• Provided data:
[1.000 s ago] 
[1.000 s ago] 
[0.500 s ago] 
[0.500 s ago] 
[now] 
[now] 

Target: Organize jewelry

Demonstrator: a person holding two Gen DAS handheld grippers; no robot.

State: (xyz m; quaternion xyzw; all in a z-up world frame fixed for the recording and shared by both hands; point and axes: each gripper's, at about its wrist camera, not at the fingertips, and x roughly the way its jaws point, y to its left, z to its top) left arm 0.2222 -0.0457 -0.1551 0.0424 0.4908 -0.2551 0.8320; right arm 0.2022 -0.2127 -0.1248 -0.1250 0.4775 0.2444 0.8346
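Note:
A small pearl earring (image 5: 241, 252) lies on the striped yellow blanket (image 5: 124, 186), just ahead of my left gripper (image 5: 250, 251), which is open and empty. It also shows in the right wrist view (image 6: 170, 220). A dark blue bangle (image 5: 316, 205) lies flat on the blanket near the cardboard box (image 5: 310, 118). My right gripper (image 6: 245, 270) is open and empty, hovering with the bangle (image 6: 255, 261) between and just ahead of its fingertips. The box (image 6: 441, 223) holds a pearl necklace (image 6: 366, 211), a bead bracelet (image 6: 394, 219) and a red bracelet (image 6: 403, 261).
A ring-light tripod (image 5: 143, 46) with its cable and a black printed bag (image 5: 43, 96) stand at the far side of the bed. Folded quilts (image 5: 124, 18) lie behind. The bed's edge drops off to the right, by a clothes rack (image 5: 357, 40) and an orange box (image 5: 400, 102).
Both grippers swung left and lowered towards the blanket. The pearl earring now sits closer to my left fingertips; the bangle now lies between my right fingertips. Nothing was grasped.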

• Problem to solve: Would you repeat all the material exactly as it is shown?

• Exercise solution:
[1.000 s ago] 
[1.000 s ago] 
[0.500 s ago] 
[0.500 s ago] 
[now] 
[now] 

Target: Organize jewelry

Demonstrator: a person holding two Gen DAS handheld grippers; no robot.

State: (xyz m; quaternion xyzw; all in a z-up world frame fixed for the recording and shared by both hands; point and axes: each gripper's, at about its wrist camera, not at the fingertips, and x roughly the way its jaws point, y to its left, z to its top) left arm 0.2222 -0.0457 -0.1551 0.0424 0.4908 -0.2551 0.8320; right arm 0.2022 -0.2127 -0.1248 -0.1250 0.4775 0.2444 0.8346
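Note:
A small pearl earring (image 5: 241, 252) lies on the striped yellow blanket (image 5: 124, 186), just ahead of my left gripper (image 5: 250, 251), which is open and empty. It also shows in the right wrist view (image 6: 170, 220). A dark blue bangle (image 5: 316, 205) lies flat on the blanket near the cardboard box (image 5: 310, 118). My right gripper (image 6: 245, 270) is open and empty, hovering with the bangle (image 6: 255, 261) between and just ahead of its fingertips. The box (image 6: 441, 223) holds a pearl necklace (image 6: 366, 211), a bead bracelet (image 6: 394, 219) and a red bracelet (image 6: 403, 261).
A ring-light tripod (image 5: 143, 46) with its cable and a black printed bag (image 5: 43, 96) stand at the far side of the bed. Folded quilts (image 5: 124, 18) lie behind. The bed's edge drops off to the right, by a clothes rack (image 5: 357, 40) and an orange box (image 5: 400, 102).
Both grippers swung left and lowered towards the blanket. The pearl earring now sits closer to my left fingertips; the bangle now lies between my right fingertips. Nothing was grasped.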

The answer has been given, and the exercise is done.